Record Details

Incorporating and Learning Behavior Constraints for Sequential Decision Making

ScholarsArchive at Oregon State University

Field Value
Title Incorporating and Learning Behavior Constraints for Sequential Decision Making
Names Pinto, Jervis (creator)
Fern, Alan P. (advisor)
Date Issued 2015-06-12 (iso8601)
Note Graduation date: 2015
Abstract Writing a program that performs well in a complex environment is a challenging task. In such problems, a method of deterministic programming combined with reinforcement learning (RL) can be helpful. However, current systems either force developers to encode knowledge in very specific forms (e.g., state-action features), or assume advanced RL knowledge (e.g., ALISP).

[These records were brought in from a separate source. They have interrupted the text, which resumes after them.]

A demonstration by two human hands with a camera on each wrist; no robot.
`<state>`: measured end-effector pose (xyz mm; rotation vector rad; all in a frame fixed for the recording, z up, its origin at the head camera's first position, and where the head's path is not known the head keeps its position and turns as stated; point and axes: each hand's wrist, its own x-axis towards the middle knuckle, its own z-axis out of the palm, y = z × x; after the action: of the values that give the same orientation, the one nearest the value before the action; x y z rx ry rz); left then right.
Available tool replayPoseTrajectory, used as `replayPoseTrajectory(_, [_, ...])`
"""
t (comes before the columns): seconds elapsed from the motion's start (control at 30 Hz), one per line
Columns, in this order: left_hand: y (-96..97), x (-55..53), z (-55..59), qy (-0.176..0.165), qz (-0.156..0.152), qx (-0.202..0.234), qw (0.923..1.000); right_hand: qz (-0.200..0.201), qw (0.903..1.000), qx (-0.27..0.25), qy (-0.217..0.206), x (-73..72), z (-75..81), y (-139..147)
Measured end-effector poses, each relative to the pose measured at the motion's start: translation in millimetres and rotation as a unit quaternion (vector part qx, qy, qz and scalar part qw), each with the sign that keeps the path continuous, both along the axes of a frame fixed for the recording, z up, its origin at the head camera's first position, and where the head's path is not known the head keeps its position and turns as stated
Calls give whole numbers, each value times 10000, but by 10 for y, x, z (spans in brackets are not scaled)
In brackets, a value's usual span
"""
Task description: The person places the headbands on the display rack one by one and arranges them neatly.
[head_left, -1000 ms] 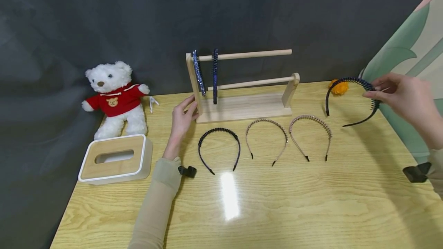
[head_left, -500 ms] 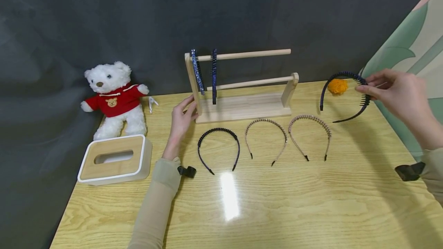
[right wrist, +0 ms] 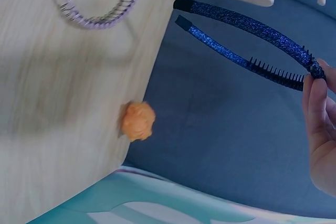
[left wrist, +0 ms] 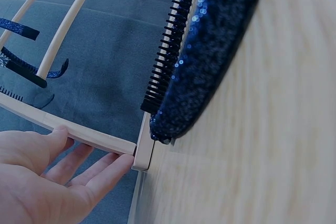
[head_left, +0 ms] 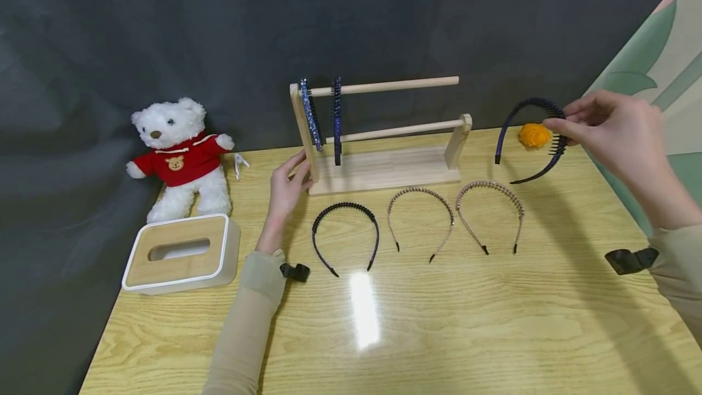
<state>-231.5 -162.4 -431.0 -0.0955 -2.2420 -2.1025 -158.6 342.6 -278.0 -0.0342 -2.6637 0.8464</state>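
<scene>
My right hand [head_left: 616, 133] pinches a dark blue toothed headband [head_left: 531, 101] between thumb and fingers, above the table at right. Its glittery band [right wrist: 247, 24] hangs with both ends free in the right wrist view. My left hand [head_left: 284, 191] grips the left upright of the wooden headband rack [head_left: 384, 169], thumb on one side and fingers on the other; the left wrist view shows the post [left wrist: 94, 137] between them. Two glittery blue headbands, one lighter [head_left: 311, 116] and one darker [head_left: 337, 124], hang from the rack's upper bar at its left end.
Before the rack lie a black headband [head_left: 347, 205] and two pinkish beaded headbands, one [head_left: 421, 190] left of the other [head_left: 490, 185]. An orange ball [head_left: 534, 136] sits at back right. A white teddy bear [head_left: 183, 163], small white clip [head_left: 240, 165] and tissue box [head_left: 181, 255] stand left.
My right hand has moved left and slightly up with the dark blue headband, closer to the rack. The left hand has stayed at the rack's upright.
</scene>
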Motion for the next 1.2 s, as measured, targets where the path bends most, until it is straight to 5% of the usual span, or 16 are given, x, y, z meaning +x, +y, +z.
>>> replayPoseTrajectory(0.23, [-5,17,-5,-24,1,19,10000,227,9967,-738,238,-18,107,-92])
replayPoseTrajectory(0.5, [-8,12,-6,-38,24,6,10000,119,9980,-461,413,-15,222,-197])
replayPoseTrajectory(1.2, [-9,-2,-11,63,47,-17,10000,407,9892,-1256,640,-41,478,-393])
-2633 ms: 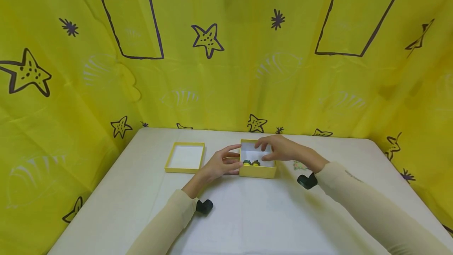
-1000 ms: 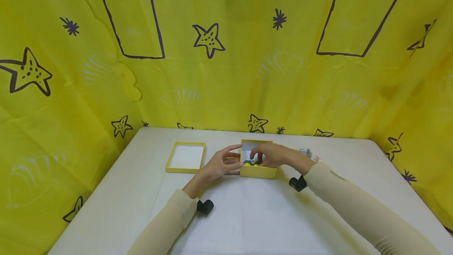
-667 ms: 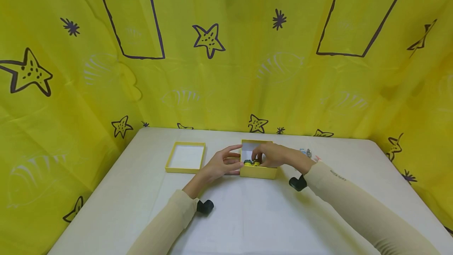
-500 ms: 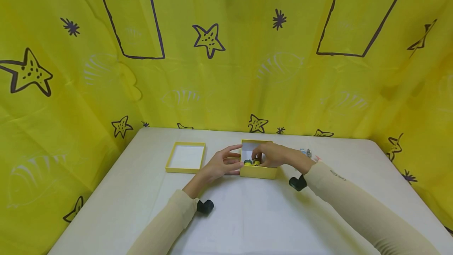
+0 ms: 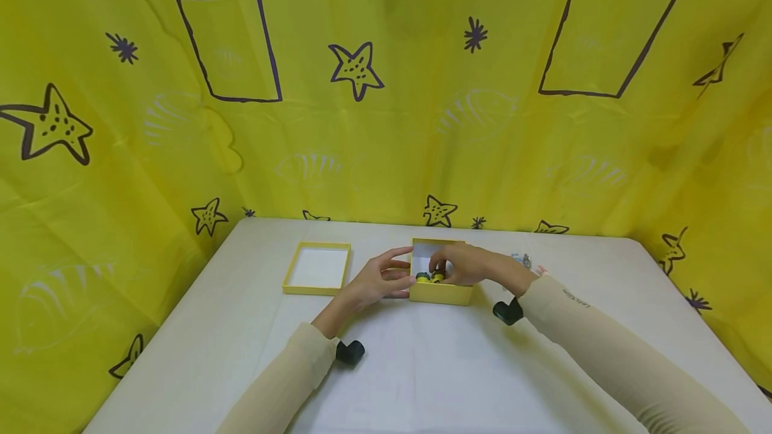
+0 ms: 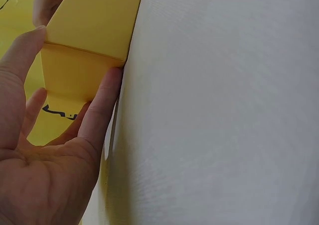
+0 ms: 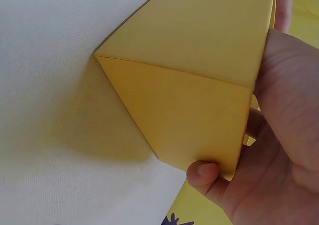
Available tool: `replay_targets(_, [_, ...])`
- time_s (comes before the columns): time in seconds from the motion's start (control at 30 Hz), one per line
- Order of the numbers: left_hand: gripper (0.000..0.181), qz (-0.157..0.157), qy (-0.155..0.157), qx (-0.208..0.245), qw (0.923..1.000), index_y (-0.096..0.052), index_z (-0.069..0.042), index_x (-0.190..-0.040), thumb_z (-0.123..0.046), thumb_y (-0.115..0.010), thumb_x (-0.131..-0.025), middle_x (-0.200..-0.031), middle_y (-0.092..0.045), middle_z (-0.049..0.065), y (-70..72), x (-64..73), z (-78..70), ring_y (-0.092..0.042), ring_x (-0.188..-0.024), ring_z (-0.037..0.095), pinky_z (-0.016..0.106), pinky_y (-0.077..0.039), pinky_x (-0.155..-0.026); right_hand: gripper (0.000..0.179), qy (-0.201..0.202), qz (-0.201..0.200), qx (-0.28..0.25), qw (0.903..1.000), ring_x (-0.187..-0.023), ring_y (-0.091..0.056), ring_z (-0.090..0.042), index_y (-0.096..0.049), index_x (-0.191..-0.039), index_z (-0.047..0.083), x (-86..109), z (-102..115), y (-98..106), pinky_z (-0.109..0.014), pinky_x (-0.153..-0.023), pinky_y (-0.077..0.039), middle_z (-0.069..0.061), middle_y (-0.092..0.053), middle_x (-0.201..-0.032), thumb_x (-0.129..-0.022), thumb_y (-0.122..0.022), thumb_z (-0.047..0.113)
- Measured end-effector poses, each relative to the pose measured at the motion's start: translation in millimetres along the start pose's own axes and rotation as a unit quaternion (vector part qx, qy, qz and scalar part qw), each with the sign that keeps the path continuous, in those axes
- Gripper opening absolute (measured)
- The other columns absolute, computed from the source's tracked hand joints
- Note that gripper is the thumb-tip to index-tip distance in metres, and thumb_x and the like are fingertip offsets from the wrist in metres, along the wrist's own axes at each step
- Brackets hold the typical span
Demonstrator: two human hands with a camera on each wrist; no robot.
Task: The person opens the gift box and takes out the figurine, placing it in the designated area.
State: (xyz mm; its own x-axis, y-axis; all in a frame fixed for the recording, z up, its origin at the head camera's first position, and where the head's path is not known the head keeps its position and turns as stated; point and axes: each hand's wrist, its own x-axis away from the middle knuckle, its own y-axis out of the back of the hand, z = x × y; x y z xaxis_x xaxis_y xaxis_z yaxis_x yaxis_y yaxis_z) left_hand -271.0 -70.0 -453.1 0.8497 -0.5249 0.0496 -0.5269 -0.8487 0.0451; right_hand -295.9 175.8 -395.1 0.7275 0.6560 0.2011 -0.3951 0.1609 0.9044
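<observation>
An open yellow box (image 5: 440,294) with a white inside stands on the table. My left hand (image 5: 376,280) is at its left side; in the left wrist view, the nearly straight fingers (image 6: 97,115) touch the side wall. My right hand (image 5: 461,263) reaches over the right wall into the box. There its curled fingers pinch a small yellow figure with a dark top (image 5: 438,276); its underside and the thumb are mostly hidden. Beside it lies a similar yellow figure with a green top (image 5: 423,277). In the right wrist view, one fingertip (image 7: 203,172) rests outside the box wall.
A shallow yellow lid (image 5: 315,268), white inside, lies left of the box. Small pale-blue and grey trinkets (image 5: 522,260) and a pink piece (image 5: 541,270) lie behind the right wrist. A yellow patterned curtain (image 5: 386,119) hangs behind the white table (image 5: 386,367).
My right hand has lowered into the box, and its fingers have come together on the right-hand yellow figure, which now looks tilted. The left hand has stayed at the box's side.
</observation>
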Motion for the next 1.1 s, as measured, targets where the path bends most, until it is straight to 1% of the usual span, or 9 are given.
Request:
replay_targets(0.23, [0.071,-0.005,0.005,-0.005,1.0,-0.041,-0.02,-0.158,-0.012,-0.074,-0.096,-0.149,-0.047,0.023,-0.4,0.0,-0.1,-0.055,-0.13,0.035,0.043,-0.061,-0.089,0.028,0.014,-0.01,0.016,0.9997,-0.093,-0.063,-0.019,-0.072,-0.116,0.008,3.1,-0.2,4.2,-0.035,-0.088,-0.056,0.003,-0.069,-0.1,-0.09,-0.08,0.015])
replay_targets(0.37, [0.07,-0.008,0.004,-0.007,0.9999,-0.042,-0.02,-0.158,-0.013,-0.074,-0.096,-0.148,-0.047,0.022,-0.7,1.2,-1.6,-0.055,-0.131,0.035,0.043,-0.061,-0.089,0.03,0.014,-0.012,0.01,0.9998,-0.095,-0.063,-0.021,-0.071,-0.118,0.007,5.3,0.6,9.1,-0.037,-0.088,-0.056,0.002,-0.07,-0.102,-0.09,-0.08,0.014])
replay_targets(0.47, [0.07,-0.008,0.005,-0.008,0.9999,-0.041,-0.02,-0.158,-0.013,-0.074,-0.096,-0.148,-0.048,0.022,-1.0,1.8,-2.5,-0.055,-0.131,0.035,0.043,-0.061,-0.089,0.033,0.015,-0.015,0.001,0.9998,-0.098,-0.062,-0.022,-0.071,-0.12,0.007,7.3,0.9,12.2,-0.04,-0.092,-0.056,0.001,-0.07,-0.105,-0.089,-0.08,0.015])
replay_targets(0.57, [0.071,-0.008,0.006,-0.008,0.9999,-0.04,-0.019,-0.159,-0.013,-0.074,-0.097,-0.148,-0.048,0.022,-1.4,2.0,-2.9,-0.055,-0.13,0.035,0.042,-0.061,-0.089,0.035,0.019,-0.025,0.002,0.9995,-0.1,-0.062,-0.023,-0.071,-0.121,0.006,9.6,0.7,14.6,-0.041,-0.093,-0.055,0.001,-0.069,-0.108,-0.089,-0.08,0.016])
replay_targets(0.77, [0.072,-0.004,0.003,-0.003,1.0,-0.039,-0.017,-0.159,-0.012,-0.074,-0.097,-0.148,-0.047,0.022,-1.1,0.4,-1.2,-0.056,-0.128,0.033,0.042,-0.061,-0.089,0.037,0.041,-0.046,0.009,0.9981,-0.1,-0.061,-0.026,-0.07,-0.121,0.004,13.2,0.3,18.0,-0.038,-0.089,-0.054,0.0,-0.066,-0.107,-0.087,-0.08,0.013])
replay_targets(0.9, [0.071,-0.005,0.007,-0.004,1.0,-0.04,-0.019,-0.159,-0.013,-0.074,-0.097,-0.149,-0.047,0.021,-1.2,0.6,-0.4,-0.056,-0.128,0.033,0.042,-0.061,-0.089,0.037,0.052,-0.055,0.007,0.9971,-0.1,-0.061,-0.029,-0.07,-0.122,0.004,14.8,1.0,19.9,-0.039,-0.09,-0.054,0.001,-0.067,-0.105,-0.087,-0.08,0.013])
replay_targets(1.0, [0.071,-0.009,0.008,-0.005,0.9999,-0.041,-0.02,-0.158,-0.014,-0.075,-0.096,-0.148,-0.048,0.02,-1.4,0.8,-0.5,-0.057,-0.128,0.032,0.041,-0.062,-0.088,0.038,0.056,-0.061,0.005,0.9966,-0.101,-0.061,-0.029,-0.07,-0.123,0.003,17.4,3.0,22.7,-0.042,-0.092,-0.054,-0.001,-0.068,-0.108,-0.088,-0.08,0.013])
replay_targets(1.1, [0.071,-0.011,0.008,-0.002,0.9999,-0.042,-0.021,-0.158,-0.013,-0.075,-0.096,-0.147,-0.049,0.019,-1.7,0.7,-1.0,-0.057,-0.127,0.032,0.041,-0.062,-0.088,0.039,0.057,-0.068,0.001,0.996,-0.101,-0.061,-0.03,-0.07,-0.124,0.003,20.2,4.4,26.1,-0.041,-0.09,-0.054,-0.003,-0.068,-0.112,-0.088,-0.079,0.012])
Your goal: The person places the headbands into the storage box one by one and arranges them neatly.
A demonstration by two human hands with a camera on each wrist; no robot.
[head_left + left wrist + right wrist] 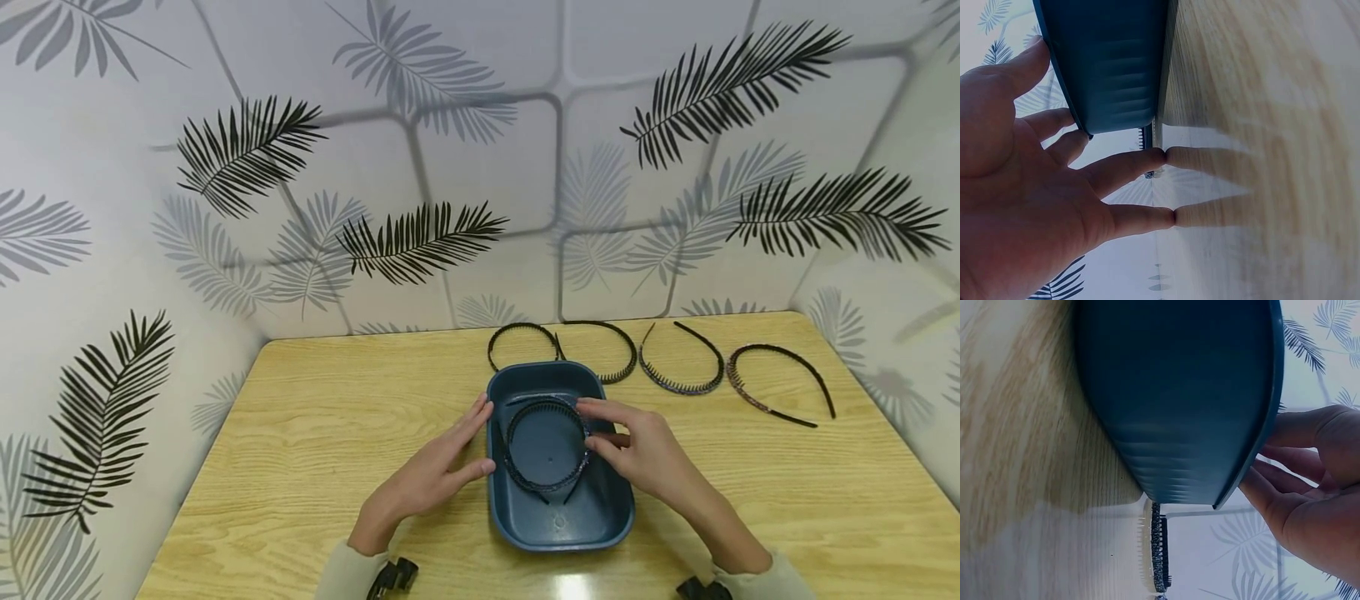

This thesis explores techniques that make it easier for developers, who may not be RL experts, to encode their knowledge in the form of behavior constraints. We begin with the framework of adaptation-based programming (ABP) for writing self-optimizing programs. Next, we show how a certain type of conditional independency called "influence information" arises naturally in ABP programs. We propose two algorithms for learning reactive policies that are capable of leveraging this knowledge. Using influence information to simplify the credit assignment problem produces significant performance improvements.

Next, we turn our attention to problems in which a simulator allows us to replace reactive decision-making with time-bounded search, which often outperforms purely reactive decision-making at significant computational cost. We propose a new type of behavior constraint in the form of partial policies, which restricts behavior to a subset of good actions. Using a partial policy to prune sub-optimal actions reduces the action branching factor, thereby speeding up search. We propose three algorithms for learning partial policies offline, based on reducing the learning problem to i.i.d. supervised learning and we give a reduction-style analysis for each one. We give concrete implementations using the popular framework of Monte-Carlo tree search. Experiments on challenging problems demonstrates large performance improvements in search-based decision-making generated by the learned partial policies.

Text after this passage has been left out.